TASK INPUTS:
/---
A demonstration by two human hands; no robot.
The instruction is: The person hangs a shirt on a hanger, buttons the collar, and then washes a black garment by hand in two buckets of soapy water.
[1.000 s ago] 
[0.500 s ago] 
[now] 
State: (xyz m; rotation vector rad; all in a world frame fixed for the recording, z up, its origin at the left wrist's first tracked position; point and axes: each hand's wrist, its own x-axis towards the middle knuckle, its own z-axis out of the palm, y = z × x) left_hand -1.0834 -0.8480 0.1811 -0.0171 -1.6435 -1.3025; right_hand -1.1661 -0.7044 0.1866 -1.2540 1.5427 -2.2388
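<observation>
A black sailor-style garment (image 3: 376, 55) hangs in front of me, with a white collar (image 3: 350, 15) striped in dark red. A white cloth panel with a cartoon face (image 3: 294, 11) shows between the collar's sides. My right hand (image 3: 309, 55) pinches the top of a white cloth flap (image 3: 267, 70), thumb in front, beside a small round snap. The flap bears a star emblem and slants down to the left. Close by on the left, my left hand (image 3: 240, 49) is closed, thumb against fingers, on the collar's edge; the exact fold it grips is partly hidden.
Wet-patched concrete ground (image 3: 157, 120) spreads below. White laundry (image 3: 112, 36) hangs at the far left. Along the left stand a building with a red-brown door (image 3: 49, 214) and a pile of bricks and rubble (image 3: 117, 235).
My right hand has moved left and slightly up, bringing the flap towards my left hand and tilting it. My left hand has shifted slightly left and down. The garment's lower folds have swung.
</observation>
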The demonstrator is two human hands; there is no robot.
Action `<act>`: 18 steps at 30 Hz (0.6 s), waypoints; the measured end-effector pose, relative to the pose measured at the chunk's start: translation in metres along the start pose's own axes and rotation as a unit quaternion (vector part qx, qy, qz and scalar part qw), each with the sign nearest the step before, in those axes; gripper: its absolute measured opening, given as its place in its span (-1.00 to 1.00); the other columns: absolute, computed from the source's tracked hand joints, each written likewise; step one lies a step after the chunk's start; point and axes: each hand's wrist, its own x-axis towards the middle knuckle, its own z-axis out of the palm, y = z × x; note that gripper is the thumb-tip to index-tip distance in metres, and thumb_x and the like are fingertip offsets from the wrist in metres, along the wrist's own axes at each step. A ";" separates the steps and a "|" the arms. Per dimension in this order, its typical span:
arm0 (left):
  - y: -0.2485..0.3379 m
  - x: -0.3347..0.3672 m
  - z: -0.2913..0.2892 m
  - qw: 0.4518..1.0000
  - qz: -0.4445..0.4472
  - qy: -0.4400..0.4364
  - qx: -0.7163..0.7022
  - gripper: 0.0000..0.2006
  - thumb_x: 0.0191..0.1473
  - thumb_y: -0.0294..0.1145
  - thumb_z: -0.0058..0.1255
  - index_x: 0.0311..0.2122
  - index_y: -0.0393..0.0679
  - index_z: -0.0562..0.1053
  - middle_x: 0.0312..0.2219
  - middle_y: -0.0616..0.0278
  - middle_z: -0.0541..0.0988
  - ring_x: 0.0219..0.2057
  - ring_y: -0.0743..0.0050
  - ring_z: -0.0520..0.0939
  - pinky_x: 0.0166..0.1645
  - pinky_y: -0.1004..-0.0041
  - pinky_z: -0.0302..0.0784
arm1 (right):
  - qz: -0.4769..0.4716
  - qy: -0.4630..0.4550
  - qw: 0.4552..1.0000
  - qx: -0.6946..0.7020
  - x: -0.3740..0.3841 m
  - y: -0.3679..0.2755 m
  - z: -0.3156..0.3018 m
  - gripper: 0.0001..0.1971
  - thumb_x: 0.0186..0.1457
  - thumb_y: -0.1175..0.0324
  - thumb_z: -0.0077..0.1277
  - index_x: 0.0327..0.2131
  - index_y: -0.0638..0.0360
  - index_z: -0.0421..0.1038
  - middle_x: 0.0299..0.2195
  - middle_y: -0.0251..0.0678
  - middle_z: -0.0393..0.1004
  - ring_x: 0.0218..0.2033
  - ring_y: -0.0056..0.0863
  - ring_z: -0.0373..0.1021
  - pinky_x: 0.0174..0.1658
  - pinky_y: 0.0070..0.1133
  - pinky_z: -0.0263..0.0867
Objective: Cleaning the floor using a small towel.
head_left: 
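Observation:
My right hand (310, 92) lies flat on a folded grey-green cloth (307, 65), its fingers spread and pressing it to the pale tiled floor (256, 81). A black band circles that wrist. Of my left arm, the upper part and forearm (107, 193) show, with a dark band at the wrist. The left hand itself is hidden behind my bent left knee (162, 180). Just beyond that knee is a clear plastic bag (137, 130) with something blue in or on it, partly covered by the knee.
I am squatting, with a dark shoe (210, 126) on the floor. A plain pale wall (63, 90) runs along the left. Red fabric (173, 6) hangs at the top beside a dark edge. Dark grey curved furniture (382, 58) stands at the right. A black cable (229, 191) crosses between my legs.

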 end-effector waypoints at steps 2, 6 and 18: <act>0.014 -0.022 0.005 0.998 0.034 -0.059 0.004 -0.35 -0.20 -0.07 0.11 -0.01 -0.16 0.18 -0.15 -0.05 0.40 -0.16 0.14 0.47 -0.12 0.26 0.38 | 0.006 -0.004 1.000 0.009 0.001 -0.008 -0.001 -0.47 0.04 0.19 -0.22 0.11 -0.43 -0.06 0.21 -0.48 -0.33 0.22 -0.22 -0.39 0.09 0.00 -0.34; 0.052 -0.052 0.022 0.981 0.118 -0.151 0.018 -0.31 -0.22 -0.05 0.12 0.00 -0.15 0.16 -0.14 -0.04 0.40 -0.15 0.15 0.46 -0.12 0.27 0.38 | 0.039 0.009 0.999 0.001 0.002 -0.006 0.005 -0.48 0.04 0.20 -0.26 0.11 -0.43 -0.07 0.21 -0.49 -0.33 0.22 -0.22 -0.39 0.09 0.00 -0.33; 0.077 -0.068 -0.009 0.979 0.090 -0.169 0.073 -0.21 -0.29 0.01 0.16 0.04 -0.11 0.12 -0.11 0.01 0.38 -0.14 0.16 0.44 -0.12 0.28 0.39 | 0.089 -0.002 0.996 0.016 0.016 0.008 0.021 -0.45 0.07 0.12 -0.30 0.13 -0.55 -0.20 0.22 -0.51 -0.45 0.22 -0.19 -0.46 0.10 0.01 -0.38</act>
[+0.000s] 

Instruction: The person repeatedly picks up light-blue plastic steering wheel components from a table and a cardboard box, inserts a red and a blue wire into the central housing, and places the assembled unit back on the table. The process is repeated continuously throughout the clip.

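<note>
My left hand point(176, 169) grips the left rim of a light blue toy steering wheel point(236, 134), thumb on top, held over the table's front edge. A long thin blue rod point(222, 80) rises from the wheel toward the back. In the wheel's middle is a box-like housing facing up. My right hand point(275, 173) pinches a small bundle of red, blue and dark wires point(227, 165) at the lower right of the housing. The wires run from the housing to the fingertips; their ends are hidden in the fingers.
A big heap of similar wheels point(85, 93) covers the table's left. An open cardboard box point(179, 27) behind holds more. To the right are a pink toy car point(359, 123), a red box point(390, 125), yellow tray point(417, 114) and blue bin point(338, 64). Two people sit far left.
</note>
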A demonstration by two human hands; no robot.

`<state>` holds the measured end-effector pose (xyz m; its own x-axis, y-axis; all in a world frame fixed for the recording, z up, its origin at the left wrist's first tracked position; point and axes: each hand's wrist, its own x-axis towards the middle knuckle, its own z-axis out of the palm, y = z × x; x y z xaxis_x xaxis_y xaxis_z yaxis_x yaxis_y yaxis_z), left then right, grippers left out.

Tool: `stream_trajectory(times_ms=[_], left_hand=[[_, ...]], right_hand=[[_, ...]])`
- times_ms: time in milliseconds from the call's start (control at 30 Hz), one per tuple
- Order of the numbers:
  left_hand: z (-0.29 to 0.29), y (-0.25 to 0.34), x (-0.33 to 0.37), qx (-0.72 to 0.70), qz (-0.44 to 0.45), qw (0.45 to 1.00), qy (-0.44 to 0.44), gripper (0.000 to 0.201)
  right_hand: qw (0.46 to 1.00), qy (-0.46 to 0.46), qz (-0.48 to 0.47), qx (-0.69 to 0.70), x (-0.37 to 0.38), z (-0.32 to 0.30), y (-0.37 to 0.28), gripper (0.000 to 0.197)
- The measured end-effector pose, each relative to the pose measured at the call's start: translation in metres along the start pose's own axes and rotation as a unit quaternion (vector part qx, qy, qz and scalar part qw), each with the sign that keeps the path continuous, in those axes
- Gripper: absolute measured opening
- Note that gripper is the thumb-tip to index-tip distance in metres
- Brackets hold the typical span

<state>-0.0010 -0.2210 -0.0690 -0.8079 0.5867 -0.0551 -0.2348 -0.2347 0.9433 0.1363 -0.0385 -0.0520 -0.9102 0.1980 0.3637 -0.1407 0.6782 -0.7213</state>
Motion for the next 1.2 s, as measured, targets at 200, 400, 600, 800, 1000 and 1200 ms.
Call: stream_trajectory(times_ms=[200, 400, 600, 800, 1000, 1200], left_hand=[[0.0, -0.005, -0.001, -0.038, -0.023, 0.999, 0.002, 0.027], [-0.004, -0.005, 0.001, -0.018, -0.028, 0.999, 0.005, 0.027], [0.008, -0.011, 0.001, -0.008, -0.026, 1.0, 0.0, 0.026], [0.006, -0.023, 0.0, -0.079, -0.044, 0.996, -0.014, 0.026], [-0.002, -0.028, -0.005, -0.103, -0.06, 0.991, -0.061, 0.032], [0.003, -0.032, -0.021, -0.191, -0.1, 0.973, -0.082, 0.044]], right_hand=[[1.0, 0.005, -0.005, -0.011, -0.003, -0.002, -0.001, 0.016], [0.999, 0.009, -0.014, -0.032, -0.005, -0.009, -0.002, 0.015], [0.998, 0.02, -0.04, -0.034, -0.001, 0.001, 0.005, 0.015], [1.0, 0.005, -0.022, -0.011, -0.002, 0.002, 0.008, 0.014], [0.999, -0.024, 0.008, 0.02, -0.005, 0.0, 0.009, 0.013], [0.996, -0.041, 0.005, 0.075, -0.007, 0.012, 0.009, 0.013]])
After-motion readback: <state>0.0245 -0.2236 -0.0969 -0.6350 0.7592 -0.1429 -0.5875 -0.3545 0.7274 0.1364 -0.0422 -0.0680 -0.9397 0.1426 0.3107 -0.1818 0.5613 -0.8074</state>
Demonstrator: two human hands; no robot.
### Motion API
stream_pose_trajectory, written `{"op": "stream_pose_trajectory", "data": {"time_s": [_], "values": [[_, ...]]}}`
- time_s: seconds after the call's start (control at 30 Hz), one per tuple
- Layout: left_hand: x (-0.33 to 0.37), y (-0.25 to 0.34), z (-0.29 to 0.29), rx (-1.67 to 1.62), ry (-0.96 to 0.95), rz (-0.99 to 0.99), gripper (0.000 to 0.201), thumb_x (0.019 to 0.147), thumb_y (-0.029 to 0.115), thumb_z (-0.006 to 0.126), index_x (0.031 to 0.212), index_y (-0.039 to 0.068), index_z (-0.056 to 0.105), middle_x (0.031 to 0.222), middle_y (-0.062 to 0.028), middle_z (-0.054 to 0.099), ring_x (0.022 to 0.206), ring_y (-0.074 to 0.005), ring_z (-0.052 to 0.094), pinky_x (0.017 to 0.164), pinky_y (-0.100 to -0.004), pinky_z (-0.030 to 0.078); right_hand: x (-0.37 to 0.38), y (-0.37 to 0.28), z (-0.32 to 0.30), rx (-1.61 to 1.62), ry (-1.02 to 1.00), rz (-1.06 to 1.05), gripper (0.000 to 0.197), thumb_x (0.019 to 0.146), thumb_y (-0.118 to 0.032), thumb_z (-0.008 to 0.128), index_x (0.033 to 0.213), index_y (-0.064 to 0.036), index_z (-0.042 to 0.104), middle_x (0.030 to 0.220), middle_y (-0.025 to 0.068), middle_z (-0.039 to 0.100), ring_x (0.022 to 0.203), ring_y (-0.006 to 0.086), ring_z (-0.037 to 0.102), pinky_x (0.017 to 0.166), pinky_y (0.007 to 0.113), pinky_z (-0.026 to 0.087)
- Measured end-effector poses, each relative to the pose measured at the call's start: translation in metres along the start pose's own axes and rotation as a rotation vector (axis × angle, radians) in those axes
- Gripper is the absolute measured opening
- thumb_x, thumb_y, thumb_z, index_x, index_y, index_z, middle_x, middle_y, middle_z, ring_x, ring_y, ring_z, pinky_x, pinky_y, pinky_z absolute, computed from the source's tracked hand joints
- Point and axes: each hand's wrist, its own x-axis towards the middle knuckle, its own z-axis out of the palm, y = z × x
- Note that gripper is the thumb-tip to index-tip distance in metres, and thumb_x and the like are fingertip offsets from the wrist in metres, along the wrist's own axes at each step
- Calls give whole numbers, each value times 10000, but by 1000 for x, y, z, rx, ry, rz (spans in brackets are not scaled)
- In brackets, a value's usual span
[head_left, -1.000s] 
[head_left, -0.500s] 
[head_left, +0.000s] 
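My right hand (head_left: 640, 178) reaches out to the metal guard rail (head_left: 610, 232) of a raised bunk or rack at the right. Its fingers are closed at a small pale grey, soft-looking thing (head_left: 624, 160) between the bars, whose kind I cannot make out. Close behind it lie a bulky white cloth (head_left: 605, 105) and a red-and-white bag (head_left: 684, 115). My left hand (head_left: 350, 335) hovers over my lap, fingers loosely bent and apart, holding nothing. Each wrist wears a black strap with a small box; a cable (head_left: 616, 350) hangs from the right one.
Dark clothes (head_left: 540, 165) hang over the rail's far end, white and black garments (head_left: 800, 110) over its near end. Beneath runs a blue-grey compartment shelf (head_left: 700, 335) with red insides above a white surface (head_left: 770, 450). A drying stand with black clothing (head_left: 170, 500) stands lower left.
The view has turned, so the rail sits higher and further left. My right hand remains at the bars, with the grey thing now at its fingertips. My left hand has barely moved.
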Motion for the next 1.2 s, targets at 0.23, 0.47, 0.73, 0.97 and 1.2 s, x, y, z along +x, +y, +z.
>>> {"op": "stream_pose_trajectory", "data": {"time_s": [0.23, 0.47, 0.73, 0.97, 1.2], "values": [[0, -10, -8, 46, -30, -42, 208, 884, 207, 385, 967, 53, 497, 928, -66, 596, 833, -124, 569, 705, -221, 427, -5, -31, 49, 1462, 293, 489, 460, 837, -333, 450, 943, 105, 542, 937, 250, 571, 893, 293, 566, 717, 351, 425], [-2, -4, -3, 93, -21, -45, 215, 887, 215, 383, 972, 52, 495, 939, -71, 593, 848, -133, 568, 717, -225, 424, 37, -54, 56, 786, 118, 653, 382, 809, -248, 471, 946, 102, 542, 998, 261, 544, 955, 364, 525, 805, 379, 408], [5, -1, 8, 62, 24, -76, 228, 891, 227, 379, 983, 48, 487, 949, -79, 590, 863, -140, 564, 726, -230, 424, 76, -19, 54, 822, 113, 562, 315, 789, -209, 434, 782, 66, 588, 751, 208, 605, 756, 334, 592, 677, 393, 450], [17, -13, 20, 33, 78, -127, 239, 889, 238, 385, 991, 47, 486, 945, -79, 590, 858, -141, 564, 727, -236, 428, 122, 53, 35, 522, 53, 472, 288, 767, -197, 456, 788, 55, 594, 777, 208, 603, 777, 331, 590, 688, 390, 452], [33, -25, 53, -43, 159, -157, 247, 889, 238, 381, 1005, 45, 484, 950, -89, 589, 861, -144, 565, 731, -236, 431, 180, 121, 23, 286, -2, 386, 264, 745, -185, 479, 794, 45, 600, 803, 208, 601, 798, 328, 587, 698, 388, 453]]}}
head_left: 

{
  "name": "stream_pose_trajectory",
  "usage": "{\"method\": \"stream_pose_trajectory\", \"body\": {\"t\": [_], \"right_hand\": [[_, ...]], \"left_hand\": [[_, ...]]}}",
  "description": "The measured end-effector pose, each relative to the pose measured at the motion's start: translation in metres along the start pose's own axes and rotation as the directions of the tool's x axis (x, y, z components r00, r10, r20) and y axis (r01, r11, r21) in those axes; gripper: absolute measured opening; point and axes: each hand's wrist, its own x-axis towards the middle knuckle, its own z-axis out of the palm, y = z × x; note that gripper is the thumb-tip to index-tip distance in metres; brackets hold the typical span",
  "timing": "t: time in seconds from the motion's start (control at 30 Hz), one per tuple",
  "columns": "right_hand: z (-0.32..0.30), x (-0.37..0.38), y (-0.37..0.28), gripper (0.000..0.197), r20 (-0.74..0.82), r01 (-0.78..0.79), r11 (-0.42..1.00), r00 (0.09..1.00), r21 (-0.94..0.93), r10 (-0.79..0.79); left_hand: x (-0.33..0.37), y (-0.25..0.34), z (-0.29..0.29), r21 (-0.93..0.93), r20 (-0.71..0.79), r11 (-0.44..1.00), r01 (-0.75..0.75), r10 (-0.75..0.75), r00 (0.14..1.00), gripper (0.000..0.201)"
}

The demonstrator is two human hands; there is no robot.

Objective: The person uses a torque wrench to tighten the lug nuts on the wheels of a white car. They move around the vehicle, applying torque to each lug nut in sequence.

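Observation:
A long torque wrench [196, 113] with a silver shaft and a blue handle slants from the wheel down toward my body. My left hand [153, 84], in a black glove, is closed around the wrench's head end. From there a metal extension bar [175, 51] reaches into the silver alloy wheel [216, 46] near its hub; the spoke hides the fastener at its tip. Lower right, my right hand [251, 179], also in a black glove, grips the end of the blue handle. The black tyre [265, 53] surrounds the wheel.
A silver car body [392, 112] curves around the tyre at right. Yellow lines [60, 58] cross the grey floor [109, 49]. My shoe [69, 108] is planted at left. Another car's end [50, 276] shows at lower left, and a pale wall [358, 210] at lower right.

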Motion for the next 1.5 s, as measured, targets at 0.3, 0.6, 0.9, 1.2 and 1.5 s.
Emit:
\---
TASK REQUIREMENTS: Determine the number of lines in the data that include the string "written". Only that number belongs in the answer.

ANSWER TO THE EXERCISE: 2